El seminario a dos bandas -mesopotámica, griega- que el IPOA (Institut del Pròxim Orient antìc) de la Universidad de Barcelona cada año, organiza estuvo dedicado, el 16 de diciembre, a la noción del extranjero en el mundo antiguo.
Se analizó, minuciosamente, el vocabulario, acadio y griego, que designaba al "otro", a fin de descubrir qué imagen se tenía del que no es como nosotros, y que valor se le atribuía.
Se descartó voluntariamente la aportación de la lengua sumeria. ¿Algo puede decirnos acerca de la construcción del otro?
Extraño, extranjero se decía u-bar. Literalmente, significa "fuera (bar) de la tierra (u)", o de la "tierra (de) fuera". La noción de extranjería se traducía, no solo o no tanto social, sino espacialmente. El extranjero (la partícula ex ya denota, hoy, la lejanía, y el estar más allá de los límites de un lugar y de un grupo) era el que se ubicaba más allá de ciertos límites reconocibles y asumidos. Su distancia, o su distanciamiento no lo sitúa necesariamente en otro grupo, clan o ciudad, sino fuera de todo grupo humano. De este modo, se trataba de un ser difícilmente perceptible o reconocible: bar también se traduce por "detrás", "espalda" y "extraño". El otro era quien nos da la espalda, o a quien le giramos la cara, impidiendo verle el rostro o que nos descubra el nuestro. Se señala así, una radical otredad. Un extranjero no es como nosotros. Por eso, no nos miramos en el, no lo reconocemos. Vive fuera de nuestro espacio, siendo radicalmente distinto.
Posiblemente no sea humano. ¿Una alimaña o un animal, quizá?
Algunos textos en los que se señala que el extranjero no sabe vivir como un ser civilizado, da a entender la degradación del extranjero, convertido en una bestia. Relatos acerca de pueblos salvajes venidos allende las montañas (los límites naturales de las tierras bajas civilizadas, urbanizadas) inciden en esta consideración del otro.
Mas es posible que el extranjero, el morador allende el mundo civilizado, no fuera solo o tanto un salvaje.
Los límites de las tierras habitadas y habitables eran las altas montañas (que separaban el fértil valle del Tigris y el Éufrates de las ardías estepas centro asiáticas las cuales, por el contrario, parecían solo tener el límite del horizonte). Montaña o zona montañosa se decía kur, y kur-kur era el infierno. Éste no se ubicaba siempre en las profundidades sino en las alturas: entre los riscos o más allá de ellos. Los pueblos de las montañas, cuando descendían y causaban estragos, parecían emisarios de la muerte.
Los pobladores de las montañas eran algo así como unos muertos vivientes.

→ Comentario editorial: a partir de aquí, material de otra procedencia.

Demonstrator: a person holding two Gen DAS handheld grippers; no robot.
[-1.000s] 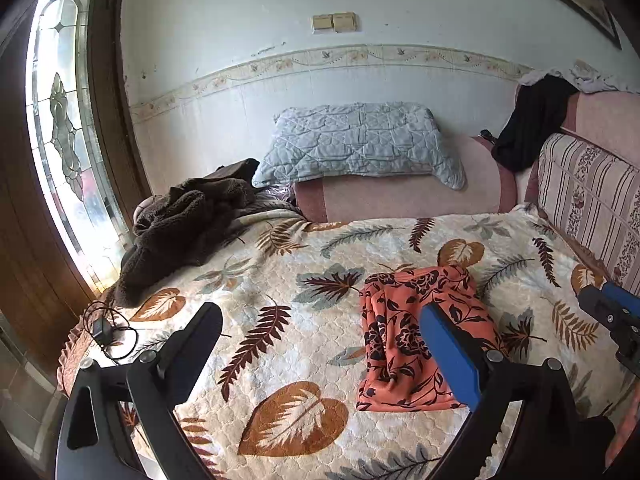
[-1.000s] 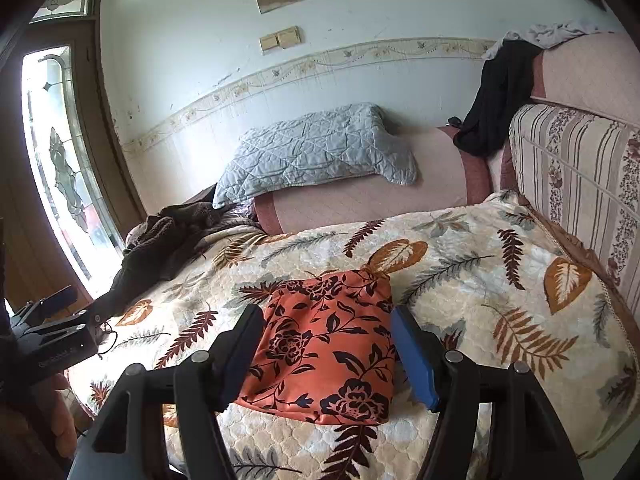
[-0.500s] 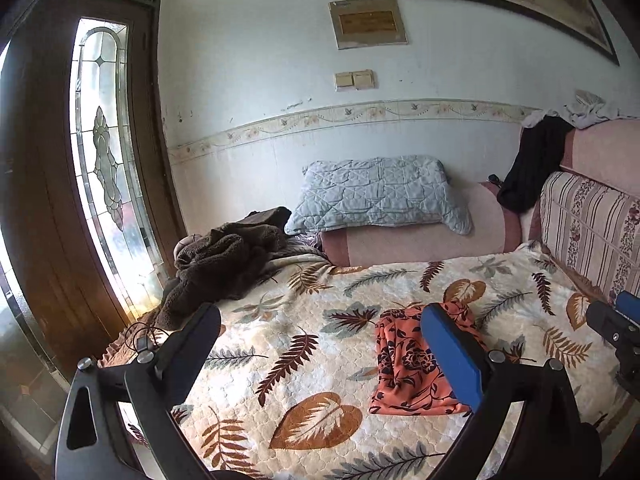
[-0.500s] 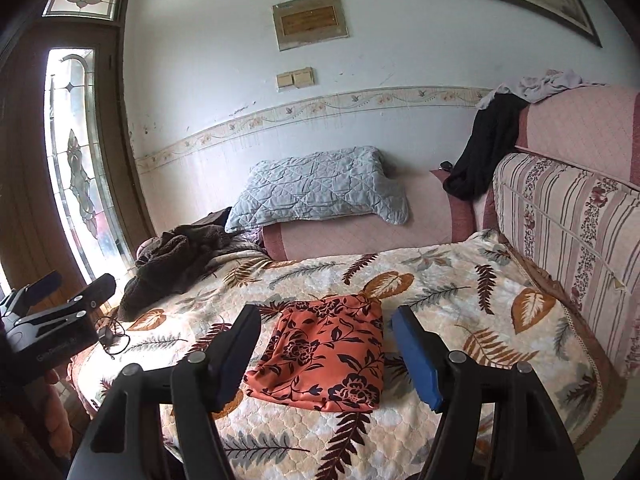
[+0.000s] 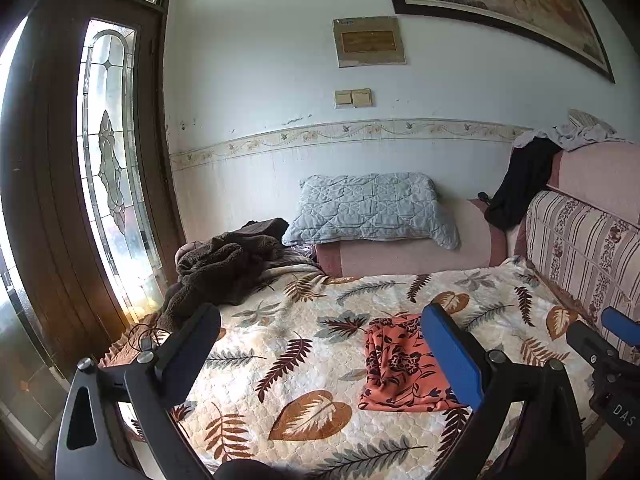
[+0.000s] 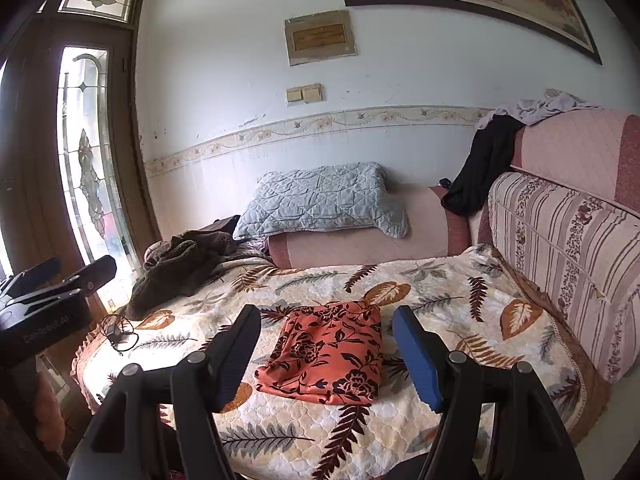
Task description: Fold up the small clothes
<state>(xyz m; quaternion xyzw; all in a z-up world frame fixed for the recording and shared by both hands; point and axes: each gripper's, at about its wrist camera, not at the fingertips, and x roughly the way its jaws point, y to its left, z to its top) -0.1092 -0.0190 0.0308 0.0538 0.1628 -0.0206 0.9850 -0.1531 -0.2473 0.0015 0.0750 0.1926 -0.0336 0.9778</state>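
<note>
Orange floral cloth (image 6: pixel 328 354) folded on bed | L gripper (image 5: pixel 320 344) + R gripper (image 6: pixel 326 344) wide apart, empty

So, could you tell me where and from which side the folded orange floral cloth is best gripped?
Probably its near edge, approached from the bed's front: the orange floral cloth lies flat on the leaf-print cover, and that layered edge faces the open right gripper.
</note>
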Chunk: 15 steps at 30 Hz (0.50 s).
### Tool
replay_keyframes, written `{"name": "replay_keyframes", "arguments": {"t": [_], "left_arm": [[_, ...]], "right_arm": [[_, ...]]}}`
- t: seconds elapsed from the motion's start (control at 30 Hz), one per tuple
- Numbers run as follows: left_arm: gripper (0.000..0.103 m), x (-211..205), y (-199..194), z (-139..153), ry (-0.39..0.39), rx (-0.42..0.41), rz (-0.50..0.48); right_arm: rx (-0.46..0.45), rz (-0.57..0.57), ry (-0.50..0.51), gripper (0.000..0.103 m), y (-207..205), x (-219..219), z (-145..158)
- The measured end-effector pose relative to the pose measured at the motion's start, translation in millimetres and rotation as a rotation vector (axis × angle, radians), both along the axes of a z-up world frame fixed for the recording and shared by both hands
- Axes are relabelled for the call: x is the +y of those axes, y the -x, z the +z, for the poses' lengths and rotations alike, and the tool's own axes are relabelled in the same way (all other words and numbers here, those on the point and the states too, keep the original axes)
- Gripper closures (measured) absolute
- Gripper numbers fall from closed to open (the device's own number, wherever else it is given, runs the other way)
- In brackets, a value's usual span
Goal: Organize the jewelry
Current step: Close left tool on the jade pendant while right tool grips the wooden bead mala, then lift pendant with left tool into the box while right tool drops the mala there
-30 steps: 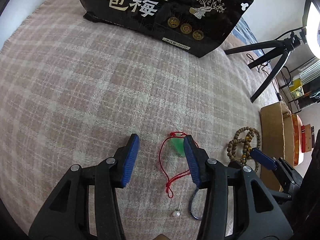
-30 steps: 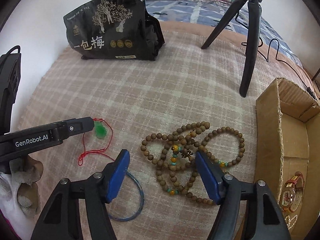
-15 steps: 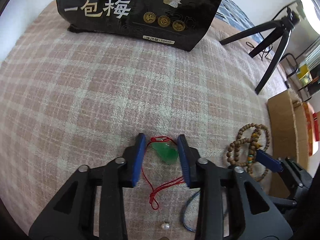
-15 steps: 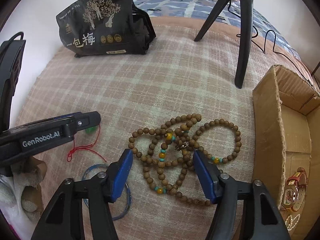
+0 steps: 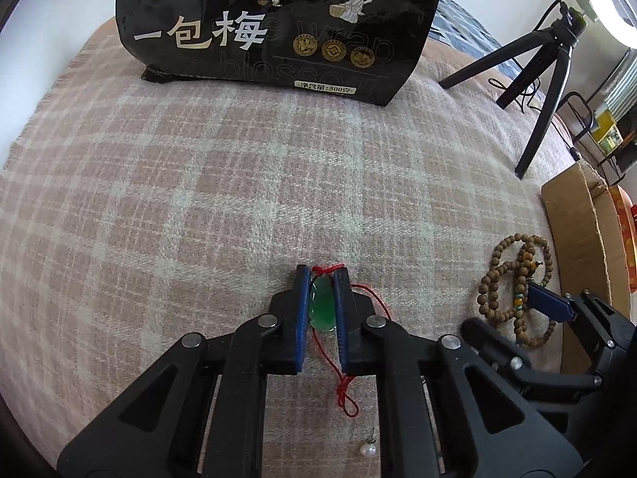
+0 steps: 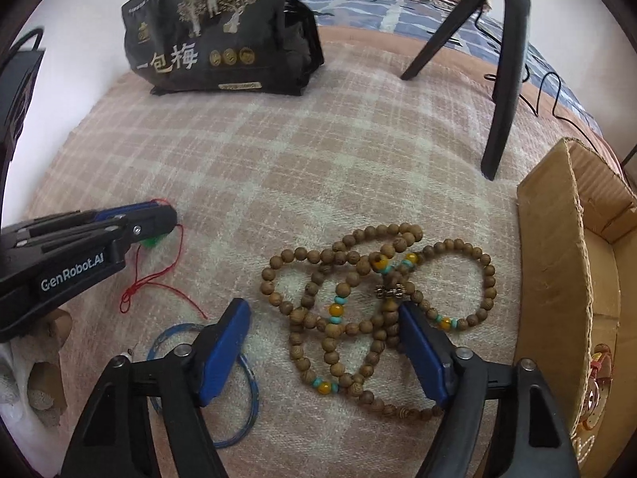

Habitantes de las sombras, perdidos en las nubes que coronan los cumbres.
Es por eso que los u-bar, los extranjeros fueran, por un lado, los incivilizados (los no-civilizados), y los que se han alejado para siempre del espacio civilizado: los muertos (u, de u-bar, es la tierra que pisamos, en la que vivimos, la tierra que nos alimenta y en la que nos enraizamos, precisamente para no perdernos). Un u-bar es un desterrado o un desarraigado.
En este sentido, el imaginario griego es ilustrativo: el desterrado prototípico era Edipo. Tras ser expulsado de Tebas por las faltas cometidas, por las manchas que causaba, Edipo, cegado, se convirtió en un muerto en vida. Se sabía muerto puesto que no tenía dónde caerse muerto.
Los difuntos son como nosotros. Pero no los vemos ni podemos mirarlos. Preferimos no tenerlos delante. Nos recuerdan nuestra condición. El otro, el radicalmente otro, es el humano que ya no es humano, su imagen inversa u rota; el que no vive ni puede vivir entre nosotros. Se ha apartado y lo hemos apartado, aunque lo tenemos siempre presente, precisamente porque no podemos verlo claramente; su presencia fantasmagórica ronda siempre.
Sabemos que pertenece a(l) otro mundo, un lugar al que estamos yendo, aunque no lo queramos "ver". El extranjero, el extraño, el otro es aquél que nos recuerda nuestra frágil condición: un ser humano que ha perdido su humana condición: una sombra, un fantasma, una pesadilla.